If the tissues prevail, there ensues a process of repair. In the immediate vicinity of the area of infection young connective tissue, and later, fibrous tissue, is formed. This may replace the tuberculous tissue and bring about repair—a fibrous cicatrix remaining to mark the scene of the previous contest. Scars of this nature are frequently discovered at the apex of the lung after death in persons who have at one time suffered from pulmonary phthisis. Under other circumstances, the tuberculous tissue that has undergone caseation, or even calcification, is only encapsulated by the new fibrous tissue, like a foreign body. Although this may be regarded as a victory for the tissues, the cure, if such it may be called, is not necessarily a permanent one, for at any subsequent period, if the part affected is disturbed by injury or through some other influence, the encapsulated tubercle may again become active and get the upper hand of the tissues, and there results a relapse or recrudescence of the disease. This tendency to relapse after apparent cure is a notable feature of tuberculous disease as it is met with in the spine, or in the hip-joint, and it necessitates a prolonged course of treatment to give the best chance of a lasting cure.

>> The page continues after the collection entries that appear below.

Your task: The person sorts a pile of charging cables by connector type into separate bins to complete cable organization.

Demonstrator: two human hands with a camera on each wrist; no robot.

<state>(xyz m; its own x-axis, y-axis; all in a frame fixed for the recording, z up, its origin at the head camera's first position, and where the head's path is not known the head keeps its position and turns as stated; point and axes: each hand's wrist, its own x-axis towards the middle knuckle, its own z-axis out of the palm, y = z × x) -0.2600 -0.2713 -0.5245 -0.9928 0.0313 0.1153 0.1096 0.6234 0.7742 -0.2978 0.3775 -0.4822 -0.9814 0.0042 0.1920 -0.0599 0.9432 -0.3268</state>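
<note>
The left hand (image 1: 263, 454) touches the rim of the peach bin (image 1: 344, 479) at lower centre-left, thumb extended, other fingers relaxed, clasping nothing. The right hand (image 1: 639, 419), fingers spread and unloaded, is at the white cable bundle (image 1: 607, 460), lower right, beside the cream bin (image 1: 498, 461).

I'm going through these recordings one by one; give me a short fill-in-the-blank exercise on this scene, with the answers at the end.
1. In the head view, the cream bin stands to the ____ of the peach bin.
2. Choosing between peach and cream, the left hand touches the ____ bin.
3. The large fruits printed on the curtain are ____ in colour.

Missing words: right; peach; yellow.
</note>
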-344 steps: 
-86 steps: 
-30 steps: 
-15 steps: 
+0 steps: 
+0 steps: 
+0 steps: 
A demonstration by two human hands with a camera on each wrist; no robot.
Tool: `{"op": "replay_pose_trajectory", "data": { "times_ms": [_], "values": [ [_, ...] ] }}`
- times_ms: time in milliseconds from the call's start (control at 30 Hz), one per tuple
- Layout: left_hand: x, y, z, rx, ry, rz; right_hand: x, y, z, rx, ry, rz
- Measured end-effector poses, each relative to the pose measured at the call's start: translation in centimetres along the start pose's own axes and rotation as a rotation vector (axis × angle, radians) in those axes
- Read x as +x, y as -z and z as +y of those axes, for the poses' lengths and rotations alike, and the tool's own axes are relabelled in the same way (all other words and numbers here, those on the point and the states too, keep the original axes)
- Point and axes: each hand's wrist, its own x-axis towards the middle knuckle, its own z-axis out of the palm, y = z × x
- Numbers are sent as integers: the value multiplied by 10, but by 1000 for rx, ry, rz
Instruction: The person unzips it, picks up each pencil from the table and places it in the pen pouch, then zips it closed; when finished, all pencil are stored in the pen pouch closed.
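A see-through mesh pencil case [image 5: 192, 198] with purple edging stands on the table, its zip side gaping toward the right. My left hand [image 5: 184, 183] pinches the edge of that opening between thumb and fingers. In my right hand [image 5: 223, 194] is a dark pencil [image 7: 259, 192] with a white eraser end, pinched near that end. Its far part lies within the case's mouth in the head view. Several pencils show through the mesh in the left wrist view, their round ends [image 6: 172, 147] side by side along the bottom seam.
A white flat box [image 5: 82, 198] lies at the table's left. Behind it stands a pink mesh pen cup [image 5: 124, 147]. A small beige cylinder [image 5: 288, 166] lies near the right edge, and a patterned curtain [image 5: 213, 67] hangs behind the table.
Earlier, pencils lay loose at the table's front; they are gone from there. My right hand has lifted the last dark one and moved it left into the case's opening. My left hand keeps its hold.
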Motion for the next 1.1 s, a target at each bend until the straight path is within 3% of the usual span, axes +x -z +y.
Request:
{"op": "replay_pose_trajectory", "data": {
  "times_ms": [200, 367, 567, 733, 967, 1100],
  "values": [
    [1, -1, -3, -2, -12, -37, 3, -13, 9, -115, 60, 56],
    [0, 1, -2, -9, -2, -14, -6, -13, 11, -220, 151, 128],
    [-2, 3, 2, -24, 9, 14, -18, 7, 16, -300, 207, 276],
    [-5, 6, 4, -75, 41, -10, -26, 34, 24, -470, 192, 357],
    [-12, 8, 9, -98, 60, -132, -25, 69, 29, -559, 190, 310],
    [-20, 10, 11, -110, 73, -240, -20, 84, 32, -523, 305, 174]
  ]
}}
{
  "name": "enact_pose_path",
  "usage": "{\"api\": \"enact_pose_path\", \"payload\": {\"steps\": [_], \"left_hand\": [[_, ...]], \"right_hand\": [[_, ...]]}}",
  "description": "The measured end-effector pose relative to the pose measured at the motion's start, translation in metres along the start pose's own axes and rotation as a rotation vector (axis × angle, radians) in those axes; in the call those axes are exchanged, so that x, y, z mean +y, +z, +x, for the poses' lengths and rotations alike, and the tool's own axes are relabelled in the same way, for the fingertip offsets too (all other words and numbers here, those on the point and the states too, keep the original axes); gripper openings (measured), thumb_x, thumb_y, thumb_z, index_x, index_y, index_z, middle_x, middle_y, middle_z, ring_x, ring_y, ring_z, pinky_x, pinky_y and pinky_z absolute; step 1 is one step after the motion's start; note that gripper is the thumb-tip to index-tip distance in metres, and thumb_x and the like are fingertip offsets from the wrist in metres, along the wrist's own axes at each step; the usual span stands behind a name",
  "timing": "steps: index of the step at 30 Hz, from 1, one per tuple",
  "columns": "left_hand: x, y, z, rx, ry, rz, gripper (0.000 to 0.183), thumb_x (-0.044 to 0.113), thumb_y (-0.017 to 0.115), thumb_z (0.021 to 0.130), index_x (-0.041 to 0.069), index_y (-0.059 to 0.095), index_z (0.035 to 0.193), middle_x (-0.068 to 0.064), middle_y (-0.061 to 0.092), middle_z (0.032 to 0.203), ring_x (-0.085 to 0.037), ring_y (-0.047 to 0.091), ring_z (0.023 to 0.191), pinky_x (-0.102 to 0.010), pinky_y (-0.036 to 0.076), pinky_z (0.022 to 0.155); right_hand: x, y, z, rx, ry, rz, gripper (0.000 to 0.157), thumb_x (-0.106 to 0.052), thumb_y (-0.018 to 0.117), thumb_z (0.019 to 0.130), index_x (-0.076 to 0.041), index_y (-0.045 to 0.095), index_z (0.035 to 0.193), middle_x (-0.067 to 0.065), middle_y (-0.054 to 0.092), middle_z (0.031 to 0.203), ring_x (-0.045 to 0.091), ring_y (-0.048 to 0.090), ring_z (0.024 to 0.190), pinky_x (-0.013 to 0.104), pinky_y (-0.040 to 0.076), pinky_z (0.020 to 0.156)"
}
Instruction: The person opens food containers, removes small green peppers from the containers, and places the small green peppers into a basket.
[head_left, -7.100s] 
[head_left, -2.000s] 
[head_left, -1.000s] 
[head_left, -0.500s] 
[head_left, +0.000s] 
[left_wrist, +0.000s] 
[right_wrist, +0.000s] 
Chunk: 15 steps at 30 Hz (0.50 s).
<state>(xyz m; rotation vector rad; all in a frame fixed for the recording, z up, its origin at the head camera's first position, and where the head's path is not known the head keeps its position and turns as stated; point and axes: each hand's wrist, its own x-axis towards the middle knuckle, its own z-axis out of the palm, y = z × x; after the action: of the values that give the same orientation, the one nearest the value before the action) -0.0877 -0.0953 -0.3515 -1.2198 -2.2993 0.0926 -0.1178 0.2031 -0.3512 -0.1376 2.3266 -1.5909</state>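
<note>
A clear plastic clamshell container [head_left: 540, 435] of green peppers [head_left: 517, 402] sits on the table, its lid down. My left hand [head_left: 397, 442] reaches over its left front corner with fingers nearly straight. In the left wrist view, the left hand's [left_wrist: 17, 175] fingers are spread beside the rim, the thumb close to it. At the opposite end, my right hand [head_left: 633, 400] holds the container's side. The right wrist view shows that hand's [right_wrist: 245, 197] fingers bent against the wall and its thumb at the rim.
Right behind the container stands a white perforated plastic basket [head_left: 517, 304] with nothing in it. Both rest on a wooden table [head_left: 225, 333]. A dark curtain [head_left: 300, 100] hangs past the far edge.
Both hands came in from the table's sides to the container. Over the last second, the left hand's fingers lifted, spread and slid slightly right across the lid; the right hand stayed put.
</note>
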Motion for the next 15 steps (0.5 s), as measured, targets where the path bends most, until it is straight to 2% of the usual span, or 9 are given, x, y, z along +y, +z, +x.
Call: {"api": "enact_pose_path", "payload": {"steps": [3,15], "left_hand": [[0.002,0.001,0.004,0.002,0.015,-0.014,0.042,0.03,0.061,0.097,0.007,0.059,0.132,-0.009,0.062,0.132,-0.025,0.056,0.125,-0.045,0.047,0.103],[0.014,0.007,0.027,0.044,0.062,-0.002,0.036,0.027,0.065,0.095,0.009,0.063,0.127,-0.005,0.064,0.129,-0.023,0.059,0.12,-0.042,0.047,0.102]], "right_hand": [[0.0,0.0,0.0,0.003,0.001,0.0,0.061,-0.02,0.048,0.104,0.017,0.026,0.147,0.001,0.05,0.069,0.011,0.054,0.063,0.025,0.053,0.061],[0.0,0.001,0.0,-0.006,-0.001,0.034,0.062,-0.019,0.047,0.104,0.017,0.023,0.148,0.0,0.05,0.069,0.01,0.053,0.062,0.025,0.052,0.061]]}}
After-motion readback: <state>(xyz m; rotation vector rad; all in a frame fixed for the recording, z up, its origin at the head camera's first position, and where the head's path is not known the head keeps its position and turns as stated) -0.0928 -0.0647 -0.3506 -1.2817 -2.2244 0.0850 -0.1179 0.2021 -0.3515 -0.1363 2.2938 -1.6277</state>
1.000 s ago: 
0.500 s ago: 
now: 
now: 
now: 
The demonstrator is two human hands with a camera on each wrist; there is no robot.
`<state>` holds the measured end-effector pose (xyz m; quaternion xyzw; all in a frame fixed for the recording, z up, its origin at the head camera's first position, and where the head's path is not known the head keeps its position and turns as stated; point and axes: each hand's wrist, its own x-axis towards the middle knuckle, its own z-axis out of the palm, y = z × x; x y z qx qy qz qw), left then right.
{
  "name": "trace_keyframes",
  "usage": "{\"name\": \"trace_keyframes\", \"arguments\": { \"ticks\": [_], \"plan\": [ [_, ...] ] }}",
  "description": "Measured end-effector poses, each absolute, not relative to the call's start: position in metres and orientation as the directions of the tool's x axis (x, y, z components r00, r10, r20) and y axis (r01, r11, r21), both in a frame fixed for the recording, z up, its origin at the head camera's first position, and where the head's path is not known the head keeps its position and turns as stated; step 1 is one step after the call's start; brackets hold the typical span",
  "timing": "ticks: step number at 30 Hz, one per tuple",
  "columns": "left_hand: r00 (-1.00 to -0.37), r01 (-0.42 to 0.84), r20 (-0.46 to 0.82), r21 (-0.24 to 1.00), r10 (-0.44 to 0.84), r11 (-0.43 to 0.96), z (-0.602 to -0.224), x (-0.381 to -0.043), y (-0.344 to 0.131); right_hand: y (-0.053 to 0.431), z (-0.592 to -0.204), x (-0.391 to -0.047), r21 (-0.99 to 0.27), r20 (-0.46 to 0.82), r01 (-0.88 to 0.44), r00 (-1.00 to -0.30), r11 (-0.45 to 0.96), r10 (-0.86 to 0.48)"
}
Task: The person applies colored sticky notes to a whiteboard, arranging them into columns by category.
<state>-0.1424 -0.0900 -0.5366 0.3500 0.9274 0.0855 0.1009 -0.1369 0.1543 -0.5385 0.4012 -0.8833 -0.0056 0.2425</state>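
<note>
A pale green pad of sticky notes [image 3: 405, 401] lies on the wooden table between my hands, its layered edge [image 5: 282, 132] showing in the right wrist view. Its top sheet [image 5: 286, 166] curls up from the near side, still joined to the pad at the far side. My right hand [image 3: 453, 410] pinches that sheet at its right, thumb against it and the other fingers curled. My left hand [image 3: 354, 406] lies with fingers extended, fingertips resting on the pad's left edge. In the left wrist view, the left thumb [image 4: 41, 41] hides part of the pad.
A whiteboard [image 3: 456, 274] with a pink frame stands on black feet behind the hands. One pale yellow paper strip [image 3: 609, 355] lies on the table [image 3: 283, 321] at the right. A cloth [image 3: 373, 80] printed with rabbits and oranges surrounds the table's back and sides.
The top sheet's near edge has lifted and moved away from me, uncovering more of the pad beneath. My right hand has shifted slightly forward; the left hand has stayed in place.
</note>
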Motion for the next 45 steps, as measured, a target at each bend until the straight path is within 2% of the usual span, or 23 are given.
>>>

If, however, at the inauguration of the tuberculous disease the bacilli prevail, the infection tends to spread into the tissues surrounding those originally infected, and more and more tuberculous granulation tissue is formed. Finally the tuberculous tissue breaks down and liquefies, resulting in the formation of a cold abscess. In their struggle with the tissues, tubercle bacilli receive considerable support and assistance from any pyogenic organisms that may be present. A tuberculous infection may exhibit its aggressive qualities in a more serious manner by sending off detachments of bacilli, which are carried by the lymphatics to the nearest glands, or by the blood-stream to more distant, and it may be to all, parts of the body. When the infection is thus generalised, the condition is called general tuberculosis. Considering the extraordinary frequency of localised forms of surgical tuberculosis, general dissemination of the disease is rare.

The clinical features of surgical tuberculosis will be described with the individual tissues and organs, as they vary widely according to the situation of the lesion.